Task prompt:
Do not repeat pictures. Repeat exactly the lines of the listing below from its first line through the line with "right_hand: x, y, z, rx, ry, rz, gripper".
::::
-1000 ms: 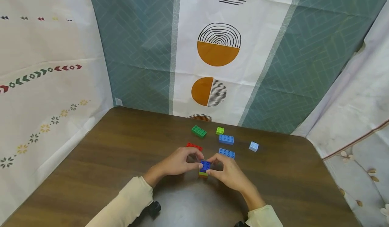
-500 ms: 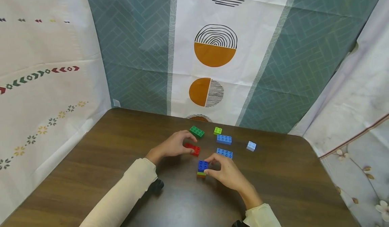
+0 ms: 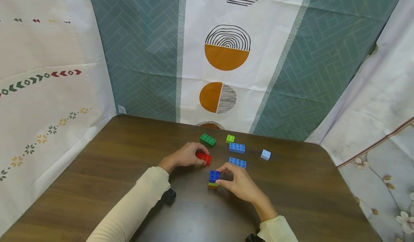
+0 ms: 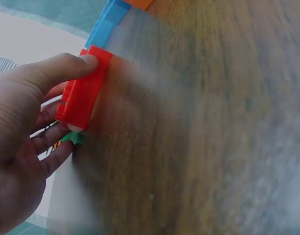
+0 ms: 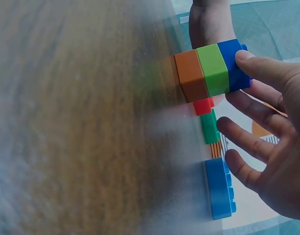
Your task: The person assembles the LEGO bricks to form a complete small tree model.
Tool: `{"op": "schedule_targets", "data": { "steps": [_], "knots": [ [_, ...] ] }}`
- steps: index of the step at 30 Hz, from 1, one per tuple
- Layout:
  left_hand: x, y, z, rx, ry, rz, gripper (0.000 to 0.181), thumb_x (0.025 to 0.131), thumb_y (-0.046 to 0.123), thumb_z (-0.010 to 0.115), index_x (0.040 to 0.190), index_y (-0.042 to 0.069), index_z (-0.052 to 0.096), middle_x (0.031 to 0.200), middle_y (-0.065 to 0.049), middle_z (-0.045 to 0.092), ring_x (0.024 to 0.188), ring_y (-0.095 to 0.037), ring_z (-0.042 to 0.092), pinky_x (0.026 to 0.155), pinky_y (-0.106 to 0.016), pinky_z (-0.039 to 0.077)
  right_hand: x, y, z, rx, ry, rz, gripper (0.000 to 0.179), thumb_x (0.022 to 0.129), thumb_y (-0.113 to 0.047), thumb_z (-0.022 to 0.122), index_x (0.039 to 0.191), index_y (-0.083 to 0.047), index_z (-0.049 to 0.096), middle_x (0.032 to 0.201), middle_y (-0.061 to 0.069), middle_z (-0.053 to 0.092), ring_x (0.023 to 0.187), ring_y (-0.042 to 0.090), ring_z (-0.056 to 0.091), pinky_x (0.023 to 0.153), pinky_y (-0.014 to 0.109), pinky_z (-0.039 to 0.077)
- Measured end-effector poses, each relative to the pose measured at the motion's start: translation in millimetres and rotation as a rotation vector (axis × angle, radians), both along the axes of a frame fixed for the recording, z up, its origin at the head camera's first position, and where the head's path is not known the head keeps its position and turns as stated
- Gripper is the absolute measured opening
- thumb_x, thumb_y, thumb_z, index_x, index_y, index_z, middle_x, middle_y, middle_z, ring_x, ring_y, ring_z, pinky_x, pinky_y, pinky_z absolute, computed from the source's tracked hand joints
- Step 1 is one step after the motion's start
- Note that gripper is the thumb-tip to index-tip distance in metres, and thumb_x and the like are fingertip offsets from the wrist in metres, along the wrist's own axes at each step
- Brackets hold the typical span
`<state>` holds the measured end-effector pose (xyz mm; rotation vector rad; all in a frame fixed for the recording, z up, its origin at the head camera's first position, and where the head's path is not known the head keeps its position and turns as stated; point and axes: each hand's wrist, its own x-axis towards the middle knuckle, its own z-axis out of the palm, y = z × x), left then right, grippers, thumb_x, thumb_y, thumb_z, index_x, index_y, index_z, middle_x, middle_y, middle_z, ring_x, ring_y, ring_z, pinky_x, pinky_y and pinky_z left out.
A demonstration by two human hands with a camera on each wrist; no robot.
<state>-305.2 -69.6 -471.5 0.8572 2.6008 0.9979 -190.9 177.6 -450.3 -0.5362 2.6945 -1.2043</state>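
Near the middle of the dark wooden table (image 3: 155, 134) stands a small upright stack, three blocks high: an orange block (image 5: 190, 76) at the bottom, a lime block (image 5: 212, 71) between, and a dark blue block (image 5: 229, 61) on top. The person's right hand (image 3: 240, 182) has thumb and forefinger clamped on that blue block, the other fingers spread apart. Just beyond the stack, to its left, the left hand (image 3: 187, 155) pinches a red brick (image 4: 88, 88), thumb on one side and fingers on the other; from here I can't tell whether the brick touches the tabletop. Farther back lie a green brick (image 3: 207, 140), a small lime brick (image 3: 230, 138) and two mid-blue bricks (image 3: 237, 147), the nearer one close to the right hand. A small pale blue brick (image 3: 266, 155) sits apart on the right. Behind the table hangs a teal and white cloth (image 3: 139, 37) with orange circles.
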Motion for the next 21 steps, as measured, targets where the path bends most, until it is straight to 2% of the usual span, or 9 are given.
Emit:
{"op": "schedule_targets", "data": {
  "steps": [5, 11, 15, 21],
  "knots": [
    [2.5, -0.9, 4.3, 0.005, 0.009, -0.005, 0.031, 0.089, 0.026, 0.081, 0.118, 0.018, 0.073, 0.113, 0.002, 0.072, 0.1, -0.015, 0.061, 0.094, -0.034, 0.057, -0.8, 0, -0.1, 0.002, 0.002, -0.003, 0.025, 0.092, -0.029, 0.079, 0.114, -0.024, 0.069, 0.112, -0.004, 0.07, 0.11, 0.023, 0.06, 0.093, 0.049, 0.053],
    [9.7, -6.0, 14.5, 0.032, 0.066, -0.022, 0.032, 0.09, 0.028, 0.08, 0.118, 0.016, 0.072, 0.11, 0.002, 0.072, 0.097, -0.014, 0.061, 0.09, -0.031, 0.056, -1.1, 1, 1.2, -0.002, 0.0, -0.004, 0.025, 0.092, -0.029, 0.078, 0.115, -0.024, 0.068, 0.113, -0.004, 0.07, 0.111, 0.023, 0.06, 0.092, 0.048, 0.053],
    [18.6, -10.8, 20.1, 0.067, 0.092, -0.021, 0.032, 0.09, 0.027, 0.08, 0.118, 0.015, 0.071, 0.111, 0.002, 0.072, 0.098, -0.014, 0.061, 0.091, -0.032, 0.057, -0.7, 1, 1.3, -0.001, -0.002, -0.01, 0.025, 0.093, -0.028, 0.078, 0.115, -0.024, 0.068, 0.113, -0.004, 0.07, 0.112, 0.023, 0.06, 0.093, 0.049, 0.053],
    [37.3, -15.9, 27.3, 0.12, 0.088, 0.001, 0.034, 0.088, 0.025, 0.08, 0.119, 0.015, 0.07, 0.113, 0.002, 0.071, 0.101, -0.014, 0.063, 0.09, -0.03, 0.058, 0.7, -2, -0.2, -0.002, 0.003, -0.02, 0.025, 0.092, -0.028, 0.079, 0.115, -0.024, 0.068, 0.113, -0.005, 0.07, 0.112, 0.022, 0.061, 0.095, 0.05, 0.054]
  ]
}}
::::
Response to the task:
-1000 ms: 
-500 ms: 
+0 ms: 
+0 ms: 
+0 ms: 
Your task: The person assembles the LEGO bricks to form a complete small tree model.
Tool: `{"op": "schedule_targets", "data": { "steps": [_], "knots": [ [_, ...] ] }}`
- steps: index of the step at 30 Hz, from 1, one per tuple
- Layout:
  left_hand: x, y, z, rx, ry, rz, gripper (0.000 to 0.181), thumb_x (0.025 to 0.131), thumb_y (-0.046 to 0.123), thumb_z (-0.010 to 0.115), index_x (0.040 to 0.190), index_y (-0.042 to 0.069), index_z (-0.052 to 0.096), middle_x (0.031 to 0.200), middle_y (-0.065 to 0.049), middle_z (-0.045 to 0.092), ring_x (0.024 to 0.188), ring_y (-0.095 to 0.037), ring_z (-0.042 to 0.092), pinky_x (0.026 to 0.155), pinky_y (-0.106 to 0.016), pinky_z (-0.039 to 0.077)
  right_hand: x, y, z, rx, ry, rz, gripper (0.000 to 0.179), thumb_x (0.022 to 0.129), thumb_y (-0.113 to 0.047), thumb_z (-0.022 to 0.122), index_x (0.039 to 0.191), index_y (-0.083 to 0.047), index_z (-0.049 to 0.096), middle_x (0.032 to 0.201), middle_y (-0.061 to 0.069), middle_z (-0.053 to 0.092), ring_x (0.023 to 0.187), ring_y (-0.042 to 0.090), ring_z (-0.056 to 0.091), pinky_x (0.023 to 0.153), pinky_y (-0.014 to 0.109), pinky_z (-0.039 to 0.077)

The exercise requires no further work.